I need to add a small note here because you will need to run the C:\Windows\system32\deviceenroller.exe /c /AutoEnrollMDM from the system command and you must be logged in once with the Azure Ad /Entra User. If you didn’t have logged in with a valid licensed AAD user you will end up with a new error.
As shown above, the error 0xcaa10001 will be thrown at you and you will not be able to enroll the device into Intune and that is something we don’t want! So make sure you run this command from system and logged-in with an AAD user to receive the token!
5. What happened?
Now we had fixed the problem, I was curious about what could have caused this to happen.
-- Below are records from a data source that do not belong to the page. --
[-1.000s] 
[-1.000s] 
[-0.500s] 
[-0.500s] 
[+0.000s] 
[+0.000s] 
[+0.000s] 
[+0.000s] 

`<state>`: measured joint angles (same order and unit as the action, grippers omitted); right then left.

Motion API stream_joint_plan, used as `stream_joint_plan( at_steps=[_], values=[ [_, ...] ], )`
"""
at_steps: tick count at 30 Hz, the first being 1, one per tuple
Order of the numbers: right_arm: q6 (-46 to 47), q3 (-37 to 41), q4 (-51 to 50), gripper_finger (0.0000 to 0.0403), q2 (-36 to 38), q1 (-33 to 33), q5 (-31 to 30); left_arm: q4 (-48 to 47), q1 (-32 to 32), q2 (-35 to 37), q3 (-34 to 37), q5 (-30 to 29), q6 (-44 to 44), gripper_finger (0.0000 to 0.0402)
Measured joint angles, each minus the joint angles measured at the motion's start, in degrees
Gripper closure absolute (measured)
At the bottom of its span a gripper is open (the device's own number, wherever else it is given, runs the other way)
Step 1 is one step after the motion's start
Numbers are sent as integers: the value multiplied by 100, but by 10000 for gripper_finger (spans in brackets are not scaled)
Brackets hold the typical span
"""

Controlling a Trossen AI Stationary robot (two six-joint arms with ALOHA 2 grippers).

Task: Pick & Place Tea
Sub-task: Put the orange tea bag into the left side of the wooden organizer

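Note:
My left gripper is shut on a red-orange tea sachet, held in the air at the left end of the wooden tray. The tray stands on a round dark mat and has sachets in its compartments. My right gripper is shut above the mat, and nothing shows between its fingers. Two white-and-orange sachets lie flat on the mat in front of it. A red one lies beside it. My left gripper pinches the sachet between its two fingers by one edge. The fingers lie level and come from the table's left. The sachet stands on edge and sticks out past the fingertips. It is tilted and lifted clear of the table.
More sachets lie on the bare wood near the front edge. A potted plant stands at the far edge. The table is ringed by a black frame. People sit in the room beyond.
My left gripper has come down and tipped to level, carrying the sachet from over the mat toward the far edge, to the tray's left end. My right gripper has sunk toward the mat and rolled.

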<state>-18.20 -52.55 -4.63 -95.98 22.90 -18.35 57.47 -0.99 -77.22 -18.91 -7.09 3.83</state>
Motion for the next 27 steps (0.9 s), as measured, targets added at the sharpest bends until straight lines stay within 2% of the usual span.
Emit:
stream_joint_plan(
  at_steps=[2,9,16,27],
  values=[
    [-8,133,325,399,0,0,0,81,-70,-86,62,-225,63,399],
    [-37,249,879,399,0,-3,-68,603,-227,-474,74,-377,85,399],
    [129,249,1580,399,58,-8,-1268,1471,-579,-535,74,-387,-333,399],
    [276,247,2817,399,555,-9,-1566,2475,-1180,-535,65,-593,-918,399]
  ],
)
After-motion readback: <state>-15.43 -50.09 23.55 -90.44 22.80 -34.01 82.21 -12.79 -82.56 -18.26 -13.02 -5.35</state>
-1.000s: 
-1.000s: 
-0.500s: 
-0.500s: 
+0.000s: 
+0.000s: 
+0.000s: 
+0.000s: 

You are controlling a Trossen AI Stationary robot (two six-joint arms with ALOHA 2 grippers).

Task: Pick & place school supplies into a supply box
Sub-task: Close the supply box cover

I decided to manually delete that Aad.brokerplugin from my test VM and after triggering the enrollment I noticed that a repair of the aad.brokerplugin was initialized and within a couple of seconds the AAD.Brokerplugin arrived back in the user its packages folder
Mmm, that’s weird… After talking a bit with my fellow Dutchman, we concluded that something in the script itself was deleting that AADbroker plugin folder from the user its localappdata.
We decided to take a closer look at the scripts he was using and within a couple of seconds of searching for “AAD.broker”, it showed us this.
As shown above, if we need to migrate our devices from Tenant A to Tenant B, we need to make sure there are no lingering tokens! Which is obvious but somehow that one caused the AAD.BrokerPlugin to be broken!
If you even come across the error 0xd0000000d, you now know what to do! Take a look at the AAD.BrokerPlugin and if it’s still on the device or not!